The notoriously fluid Justice Anthony Kennedy did no meaningful harm this term, and neither did Chief Justice John “I saved Obamacare” Roberts — who continues efforts to redeem himself. Of the Court’s 72 cases in this term, in only two was a 5-4 majority made up of the four usual liberal Justices (Ginsburg, Breyer, Sotomayor, Kagan) plus Kennedy. Four of the other six 5-4 majorities were comprised of the usual conservative Justices (Roberts, Scalia, Thomas, Alito) plus Kennedy.

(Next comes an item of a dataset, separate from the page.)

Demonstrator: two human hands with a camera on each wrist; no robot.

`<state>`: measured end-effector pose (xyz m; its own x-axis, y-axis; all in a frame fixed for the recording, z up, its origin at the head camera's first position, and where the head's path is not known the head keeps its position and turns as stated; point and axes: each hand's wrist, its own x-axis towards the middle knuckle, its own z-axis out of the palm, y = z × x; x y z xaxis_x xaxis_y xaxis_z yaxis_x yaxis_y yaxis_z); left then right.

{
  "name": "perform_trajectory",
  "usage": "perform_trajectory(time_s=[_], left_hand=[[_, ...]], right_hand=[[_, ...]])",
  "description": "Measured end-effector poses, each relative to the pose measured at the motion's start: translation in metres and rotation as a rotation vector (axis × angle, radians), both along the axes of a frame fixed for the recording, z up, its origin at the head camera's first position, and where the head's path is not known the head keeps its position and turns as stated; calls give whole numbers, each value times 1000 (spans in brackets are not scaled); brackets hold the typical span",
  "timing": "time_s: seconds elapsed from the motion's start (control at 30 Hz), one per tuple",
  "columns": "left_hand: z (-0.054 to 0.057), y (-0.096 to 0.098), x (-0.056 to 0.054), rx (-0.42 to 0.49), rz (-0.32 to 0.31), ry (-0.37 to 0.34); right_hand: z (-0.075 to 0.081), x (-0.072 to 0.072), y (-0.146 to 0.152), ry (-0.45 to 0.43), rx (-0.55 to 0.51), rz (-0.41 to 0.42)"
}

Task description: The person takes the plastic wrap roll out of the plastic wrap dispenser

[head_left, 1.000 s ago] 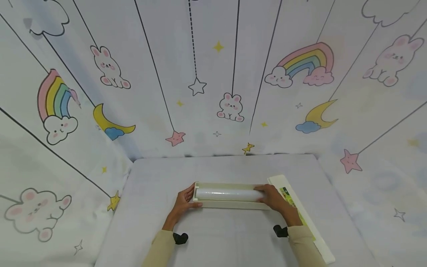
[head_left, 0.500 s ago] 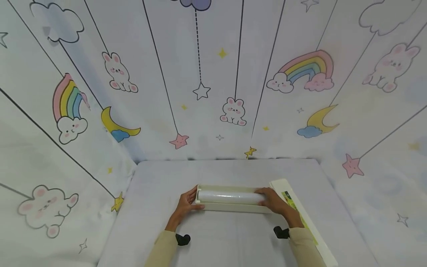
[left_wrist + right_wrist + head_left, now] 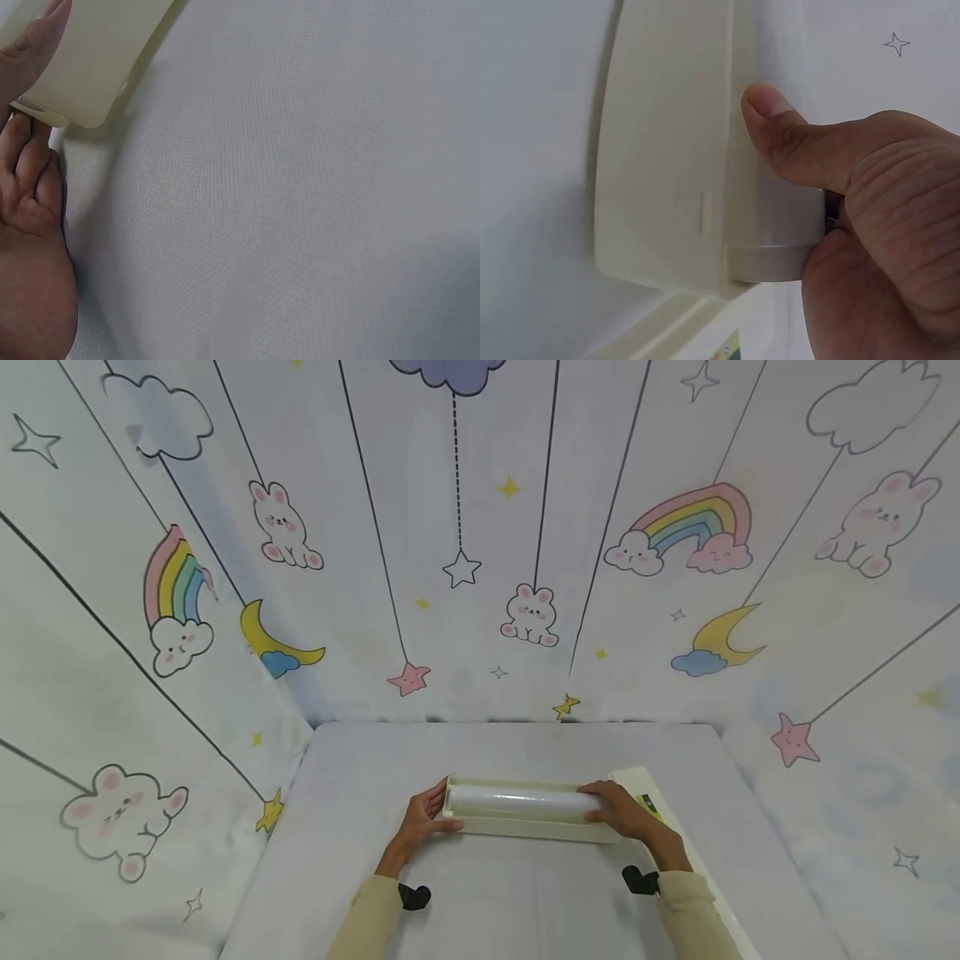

As usual, the Ninth Circuit Court of Appeals (based in San Francisco) was the most overturned court (1 case upheld, 10 overturned), though the Sixth Circuit (based in Cincinnati) was not far behind at 2-9. This is only the second time since John Roberts became Chief Justice in 2005 that the Ninth Circuit didn’t have all to itself the dubious lead in total cases heard by the Court; both the Sixth and the Ninth had 11 cases granted cert.

This Supreme Court term had several notable aspects (thank you to SCOTUSblog for the data):

  • 65 percent of the opinions were unanimous, versus an average of 44 percent over the prior five terms, during which no term reached even 50 percent unanimous decisions. There was so much comity this term that even the lowest-agreeing pair of Justices, Samuel Alito and Sonia Sotomayor, were on the same side in 74 percent of cases. (Justices Thomas and Alito agreed 96 percent of the time, which means that Sam Alito is quite a wise man.)
  • Only 14 percent of this term’s cases resulted in 5-4 decisions, versus an average of 23 percent from 2008-2012.
  • Only one court term since 2000 has seen fewer cases decided by the Court than during this term. (Sixty-nine in 2007 versus 72 this term and an average of 79 since 2000. In the four decades between 1950 and 1990, the average was roughly 130.)

Overall, the just finished Supreme Court term was a pleasant surprise, representing a slight nudge on many levels of government back toward reasonable limits on coercive power and a modicum of respect for the Constitution — including a much-needed reminder that it protects all of us “humans” — even when we go to work.